= CNIB Chanchlani Global Vision Research Award =

The CNIB Chanchlani Global Vision Research Award is an annual global research award that promotes research to explore the causes of blindness and vision loss, as well as potential cures, treatments and preventions. The award of $25,000 is given to vision scientists around the world who have made a major, original contribution for advancement in above said fields.

The award was established in 2011 by Vasu and wife Jaya Chanchlani in collaboration with CNIB (Canadian National Institute for the Blind), the Toronto Netralya Lions Club and the Toronto Doctors Lions Club. The $500,000 endowment established with Mr. Chanchlani’s significant financial support, the awards promotes research of vision science and vision rehabilitation.

== Award recipients ==
- 2016 - Dr Robert Molday

Dr Molday is Professor of Biochemistry & Molecular Biology and Ophthalmology & Visual Sciences, University of British Columbia

- 2014 - Jayakrishna Ambati

Dr Ambati is Professor and Vice-Chair for Research of Ophthalmology and Founding Director of the Center for Advanced Vision Science at the University of Virginia.

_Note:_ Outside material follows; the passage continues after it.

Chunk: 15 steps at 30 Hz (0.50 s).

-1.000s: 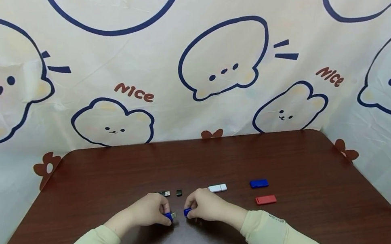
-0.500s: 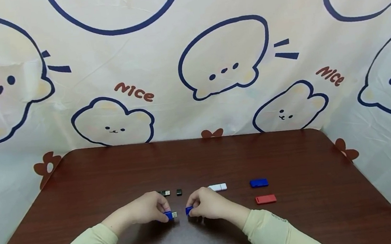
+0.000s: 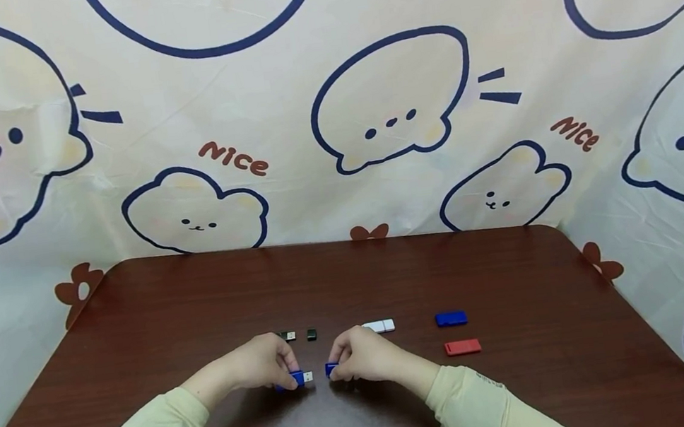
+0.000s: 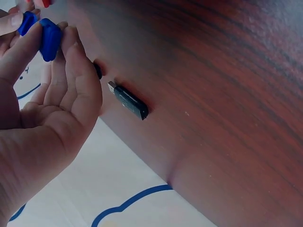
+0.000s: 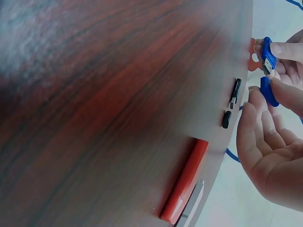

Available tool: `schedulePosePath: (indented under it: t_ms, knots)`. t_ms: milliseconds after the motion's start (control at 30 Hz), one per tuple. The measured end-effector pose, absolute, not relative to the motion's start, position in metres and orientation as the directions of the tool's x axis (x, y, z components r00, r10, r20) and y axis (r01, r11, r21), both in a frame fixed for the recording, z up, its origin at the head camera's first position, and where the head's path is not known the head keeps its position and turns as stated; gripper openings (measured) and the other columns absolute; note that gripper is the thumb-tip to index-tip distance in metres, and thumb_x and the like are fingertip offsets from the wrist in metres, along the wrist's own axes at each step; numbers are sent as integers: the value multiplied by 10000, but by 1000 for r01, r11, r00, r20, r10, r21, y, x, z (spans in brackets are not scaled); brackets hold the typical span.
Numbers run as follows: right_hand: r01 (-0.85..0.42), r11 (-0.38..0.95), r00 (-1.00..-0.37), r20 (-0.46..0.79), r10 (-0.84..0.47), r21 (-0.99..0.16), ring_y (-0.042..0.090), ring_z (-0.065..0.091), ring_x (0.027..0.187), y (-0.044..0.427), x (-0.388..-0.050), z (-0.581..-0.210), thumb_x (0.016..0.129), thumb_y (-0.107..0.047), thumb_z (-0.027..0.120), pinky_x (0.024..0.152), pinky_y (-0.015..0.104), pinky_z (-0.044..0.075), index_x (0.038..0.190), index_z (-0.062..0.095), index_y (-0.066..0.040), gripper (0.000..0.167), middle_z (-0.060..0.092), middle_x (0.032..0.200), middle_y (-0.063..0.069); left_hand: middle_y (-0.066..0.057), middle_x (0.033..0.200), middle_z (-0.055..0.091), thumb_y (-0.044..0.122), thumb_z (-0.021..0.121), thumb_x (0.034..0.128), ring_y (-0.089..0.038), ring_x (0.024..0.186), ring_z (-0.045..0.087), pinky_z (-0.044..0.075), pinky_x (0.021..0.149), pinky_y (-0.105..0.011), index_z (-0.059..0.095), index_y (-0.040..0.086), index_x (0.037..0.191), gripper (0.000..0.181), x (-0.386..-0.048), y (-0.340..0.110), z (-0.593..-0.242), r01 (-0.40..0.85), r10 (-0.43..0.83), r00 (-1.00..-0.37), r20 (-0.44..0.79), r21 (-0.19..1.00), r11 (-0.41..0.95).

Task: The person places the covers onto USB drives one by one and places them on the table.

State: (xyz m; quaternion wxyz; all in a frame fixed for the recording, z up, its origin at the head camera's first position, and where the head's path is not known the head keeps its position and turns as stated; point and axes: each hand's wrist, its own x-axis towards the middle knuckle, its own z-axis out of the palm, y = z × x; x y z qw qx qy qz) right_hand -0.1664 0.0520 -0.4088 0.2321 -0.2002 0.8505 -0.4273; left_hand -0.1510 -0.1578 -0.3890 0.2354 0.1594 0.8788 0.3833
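Note:
Between thumb and fingertips my left hand (image 3: 254,364) pinches a blue USB stick (image 3: 299,379), its metal plug bare and facing right. Opposite it, my right hand (image 3: 366,358) pinches a small blue cap (image 3: 331,369). A narrow gap separates plug and cap in the head view. From the right wrist view, the plug of the blue stick (image 5: 267,54) points at the cap (image 5: 268,91), just apart from it. The left wrist view shows the back end of the blue stick (image 4: 50,40) with the cap (image 4: 28,23) beyond it.
Behind the left hand lie an uncapped black USB stick (image 4: 130,100) and its black cap (image 3: 311,335). A white USB stick (image 3: 381,326) lies behind the right hand, partly hidden. Farther right are a blue stick (image 3: 451,318) and a red one (image 3: 463,347) on the brown table (image 3: 350,276).
The blue stick has turned slightly so its plug lies more level and shows more clearly. The right hand has shifted slightly right with the cap. Both grips are kept.

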Motion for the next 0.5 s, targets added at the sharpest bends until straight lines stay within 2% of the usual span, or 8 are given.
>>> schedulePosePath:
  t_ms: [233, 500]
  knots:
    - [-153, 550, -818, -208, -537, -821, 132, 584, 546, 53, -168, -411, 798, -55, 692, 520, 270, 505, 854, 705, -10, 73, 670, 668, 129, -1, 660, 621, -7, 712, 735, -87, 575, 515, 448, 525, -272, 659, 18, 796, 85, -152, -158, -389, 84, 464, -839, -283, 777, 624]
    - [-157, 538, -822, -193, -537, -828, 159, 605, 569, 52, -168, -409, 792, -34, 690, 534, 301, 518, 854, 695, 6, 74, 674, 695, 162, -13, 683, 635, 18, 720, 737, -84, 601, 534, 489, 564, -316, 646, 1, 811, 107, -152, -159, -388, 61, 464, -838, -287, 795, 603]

- 2012 - Professor Hugh R. Taylor

Taylor is Melbourne Laureate Professor at the University of Melbourne and Chair of Indigenous Eye Health, where he was formerly Professor of Ophthalmology and department head and is founder of the Centre for Eye Research Australia. He is the Vice President of the International Agency for the Prevention of Blindness and Treasurer of the International Council of Ophthalmology.